From: Joanne Koong <joannelkoong@gmail.com>
To: "Darrick J. Wong" <djwong@kernel.org>
Cc: Naresh Kamboju <naresh.kamboju@linaro.org>,
	linux-fsdevel@vger.kernel.org,  linux-mm <linux-mm@kvack.org>,
	linux-xfs@vger.kernel.org,
	 open list <linux-kernel@vger.kernel.org>,
	lkft-triage@lists.linaro.org,
	 Linux Regressions <regressions@lists.linux.dev>,
	Miklos Szeredi <miklos@szeredi.hu>, Jan Kara <jack@suse.cz>,
	 Andrew Morton <akpm@linux-foundation.org>,
	Christian Brauner <brauner@kernel.org>,
	 Lorenzo Stoakes <lorenzo.stoakes@oracle.com>,
	"Liam R. Howlett" <liam.howlett@oracle.com>,
	 Arnd Bergmann <arnd@arndb.de>,
	Dan Carpenter <dan.carpenter@linaro.org>,
	 Anders Roxell <anders.roxell@linaro.org>,
	Ben Copeland <benjamin.copeland@linaro.org>
Subject: Re: next-20250721 arm64 16K and 64K page size WARNING fs fuse file.c at fuse_iomap_writeback_range
Date: Fri, 25 Jul 2025 18:16:15 -0700	[thread overview]
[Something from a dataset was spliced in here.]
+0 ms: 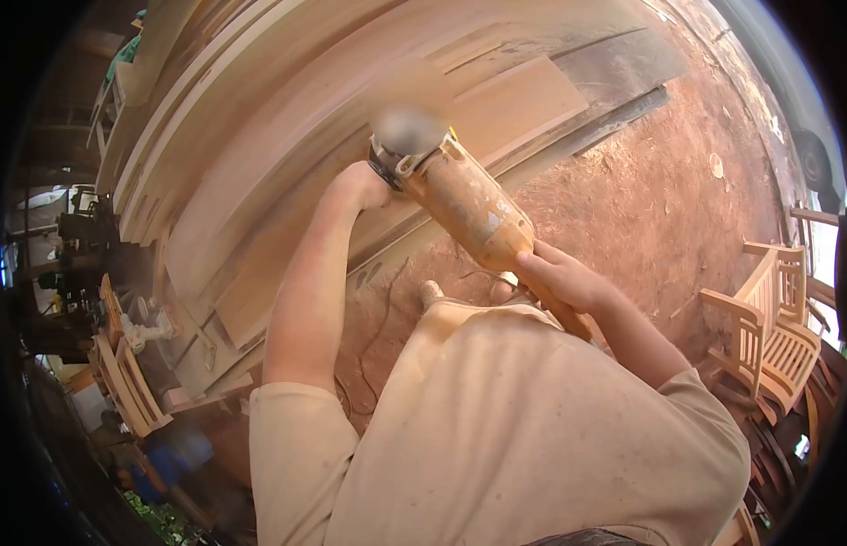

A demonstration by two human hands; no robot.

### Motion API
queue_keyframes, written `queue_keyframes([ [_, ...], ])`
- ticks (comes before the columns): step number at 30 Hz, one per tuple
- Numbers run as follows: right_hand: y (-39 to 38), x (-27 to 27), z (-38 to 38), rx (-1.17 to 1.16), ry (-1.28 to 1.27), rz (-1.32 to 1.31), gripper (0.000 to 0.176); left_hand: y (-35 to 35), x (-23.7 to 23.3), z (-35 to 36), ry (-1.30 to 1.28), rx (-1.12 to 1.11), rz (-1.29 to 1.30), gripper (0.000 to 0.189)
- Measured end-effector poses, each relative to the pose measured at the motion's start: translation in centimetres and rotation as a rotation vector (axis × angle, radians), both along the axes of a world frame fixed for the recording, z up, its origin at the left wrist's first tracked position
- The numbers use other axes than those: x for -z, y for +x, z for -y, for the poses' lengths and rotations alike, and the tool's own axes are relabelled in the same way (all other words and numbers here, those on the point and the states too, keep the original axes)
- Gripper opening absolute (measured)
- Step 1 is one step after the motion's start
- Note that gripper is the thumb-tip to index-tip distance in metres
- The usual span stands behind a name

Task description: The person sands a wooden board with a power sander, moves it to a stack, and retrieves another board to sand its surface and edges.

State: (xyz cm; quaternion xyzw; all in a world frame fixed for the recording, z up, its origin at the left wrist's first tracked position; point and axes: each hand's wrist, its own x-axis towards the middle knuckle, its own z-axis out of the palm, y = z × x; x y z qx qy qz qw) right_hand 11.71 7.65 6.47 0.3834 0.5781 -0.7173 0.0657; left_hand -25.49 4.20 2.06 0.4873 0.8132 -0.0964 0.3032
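A large dusty yellow angle grinder (469,209) slants across the middle of the head view, its head away from me and its rear handle near my waist. My left hand (360,187) is closed at the side of its head, the fingers mostly hidden behind the tool. My right hand (564,278) wraps round the rear handle, with the thumb on top. The grinder's head overlaps a long wooden board (351,159); a blurred patch covers the front of the head.
Long wooden boards (232,118) lie side by side on the left. A shorter panel (519,105) lies toward the far end. Wooden chairs stand at the right (765,318) and left (123,364). A cord (376,341) trails over the reddish dusty ground (642,191) by my feet.
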Motion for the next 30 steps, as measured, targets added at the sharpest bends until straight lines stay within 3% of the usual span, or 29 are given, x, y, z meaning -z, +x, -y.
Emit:
queue_keyframes([
  [4, 0.4, -0.6, 2.6, 0.113, -0.06, -0.083, 0.06, 1.3, -4.4, 0.2, -0.032, 0.002, -0.034, 0.04],
  [10, -0.1, -1.8, 4.9, 0.174, -0.043, -0.041, 0.054, 0.2, -4.1, -1.2, 0.008, -0.048, -0.088, 0.043],
  [12, -0.7, -2.7, 5.9, 0.205, -0.008, -0.013, 0.053, 0.5, -6.0, -1.4, 0.007, -0.044, -0.096, 0.045],
  [16, -1.1, -4.9, 6.9, 0.36, 0.039, 0.017, 0.053, 1.0, -7.1, -5.0, 0.012, 0.111, -0.103, 0.044],
  [20, 1.2, -5.3, 4.3, 0.478, 0.062, 0.041, 0.054, 4.6, -10.0, -9.6, 0.097, 0.184, -0.068, 0.043],
  [23, 3.3, -6.1, 1.5, 0.523, 0.019, 0.035, 0.055, 7.4, -12.2, -12.4, 0.333, 0.142, -0.014, 0.041],
  [30, 6.0, -3.1, -3.4, 0.773, -0.025, 0.049, 0.052, 11.4, -9.8, -20.5, 0.565, 0.184, 0.098, 0.035],
])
Message-ID: <CAJnrk1ZYR=hM5k90H57tOv=fe6F-r8dO+f3wNuCT_w3j8YNYNQ@mail.gmail.com> (raw)
In-Reply-To: <CAJnrk1byTVJtuOyAyZSVYrusjhA-bW6pxBOQQopgHHbD3cDUHw@mail.gmail.com>

On Thu, Jul 24, 2025 at 12:14 PM Joanne Koong <joannelkoong@gmail.com> wrote:
>
> On Wed, Jul 23, 2025 at 3:37 PM Joanne Koong <joannelkoong@gmail.com> wrote:
> >
> > On Wed, Jul 23, 2025 at 2:20 PM Darrick J. Wong <djwong@kernel.org> wrote:
> > >
> > > On Wed, Jul 23, 2025 at 11:42:42AM -0700, Joanne Koong wrote:
> > > > On Wed, Jul 23, 2025 at 7:46 AM Darrick J. Wong <djwong@kernel.org> wrote:
> > > > >
> > > > > [cc Joanne]
> > > > >
> > > > > On Wed, Jul 23, 2025 at 05:14:28PM +0530, Naresh Kamboju wrote:
> > > > > > Regressions found while running LTP msync04 tests on qemu-arm64 running
> > > > > > Linux next-20250721, next-20250722 and next-20250723 with 16K and 64K
> > > > > > page size enabled builds.
> > > > > >
> > > > > > CONFIG_ARM64_64K_PAGES=y ( kernel warning as below )
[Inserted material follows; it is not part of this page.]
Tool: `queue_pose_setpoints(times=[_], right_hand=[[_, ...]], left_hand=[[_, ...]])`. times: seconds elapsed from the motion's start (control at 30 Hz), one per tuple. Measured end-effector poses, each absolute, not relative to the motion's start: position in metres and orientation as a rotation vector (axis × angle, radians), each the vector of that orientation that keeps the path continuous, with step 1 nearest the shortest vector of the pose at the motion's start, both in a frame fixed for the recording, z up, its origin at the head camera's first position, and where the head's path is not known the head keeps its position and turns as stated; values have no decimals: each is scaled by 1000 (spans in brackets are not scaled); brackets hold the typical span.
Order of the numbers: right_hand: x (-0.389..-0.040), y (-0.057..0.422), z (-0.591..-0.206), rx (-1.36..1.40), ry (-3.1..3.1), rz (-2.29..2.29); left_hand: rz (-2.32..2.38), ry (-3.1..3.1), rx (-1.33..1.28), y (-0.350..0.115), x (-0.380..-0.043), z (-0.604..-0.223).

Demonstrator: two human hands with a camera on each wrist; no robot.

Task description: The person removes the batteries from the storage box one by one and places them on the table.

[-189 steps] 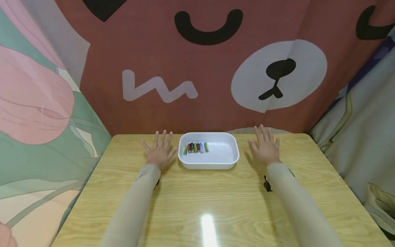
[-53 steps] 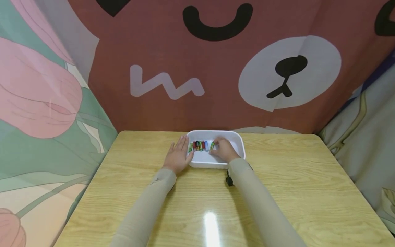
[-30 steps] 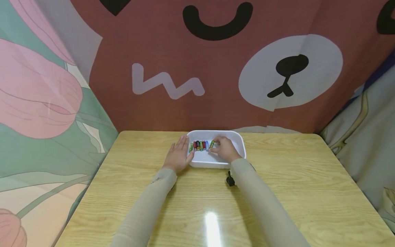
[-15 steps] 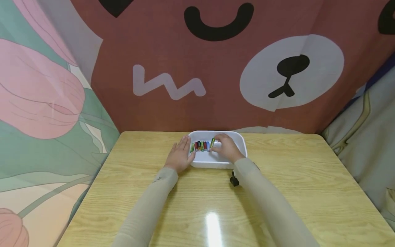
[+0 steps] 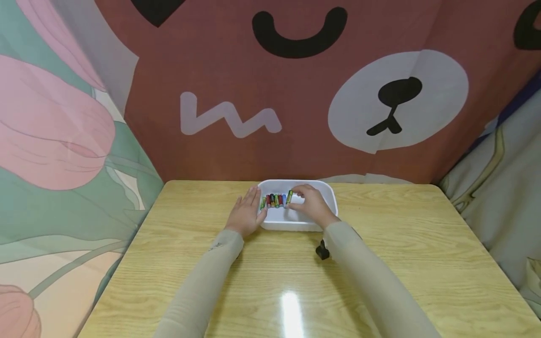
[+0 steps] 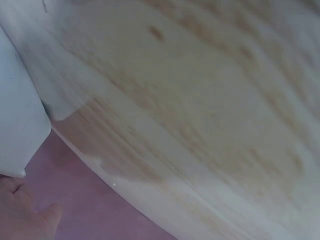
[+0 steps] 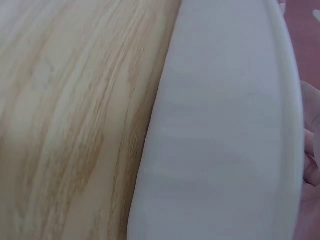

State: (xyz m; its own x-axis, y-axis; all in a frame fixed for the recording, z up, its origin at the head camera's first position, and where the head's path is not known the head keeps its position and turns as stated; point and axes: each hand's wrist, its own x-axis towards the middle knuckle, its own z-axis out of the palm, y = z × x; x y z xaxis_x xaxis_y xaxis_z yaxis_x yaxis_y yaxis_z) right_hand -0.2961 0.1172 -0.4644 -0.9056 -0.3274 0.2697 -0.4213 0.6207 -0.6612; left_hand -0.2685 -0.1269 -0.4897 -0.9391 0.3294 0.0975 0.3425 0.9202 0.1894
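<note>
In the head view a white plastic tray (image 5: 291, 226) holds several batteries (image 5: 276, 200) lined up side by side in its left half: red, dark, green and blue ones. A green battery (image 5: 263, 203) sits at the left end of this row, slightly tilted. My right hand (image 5: 313, 204) reaches over the tray and pinches another green battery (image 5: 289, 196) between thumb and fingertips, close to the blue one at the row's right end. With fingers straight, my left hand (image 5: 245, 214) rests along the tray's left rim. The right wrist view shows mostly the tray's outer wall (image 7: 215, 125).
The tray stands near the far edge of a wood-grain table (image 5: 270, 272). Behind it hangs a brown cloth (image 5: 236, 155) with a bear print, and patterned curtains (image 5: 63, 188) flank both sides. A black wrist device (image 5: 322, 250) hangs under the right sleeve.
From beside the tray, the left hand has come to its left rim and the right hand has taken hold of the separate green battery. In the last second the battery has tipped more upright.
</note>
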Motion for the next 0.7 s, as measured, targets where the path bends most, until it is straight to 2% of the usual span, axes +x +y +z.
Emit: queue_pose_setpoints(times=[0.7], right_hand=[[-251,123,-457,488,-2707,1396]], left_hand=[[-327,-3009,-513,-129,-268,-491]])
> > > > > > CONFIG_ARM64_16K_PAGES=y ( kernel warning as below )
> > > > > >
> > > > > > No warning noticed with 4K page size.
> > > > > > CONFIG_ARM64_4K_PAGES=y works as expected
> > > > >
> > > > > You might want to cc Joanne since she's been working on large folio
> > > > > support in fuse.
> > > > >
> > > > > > First seen on the tag next-20250721.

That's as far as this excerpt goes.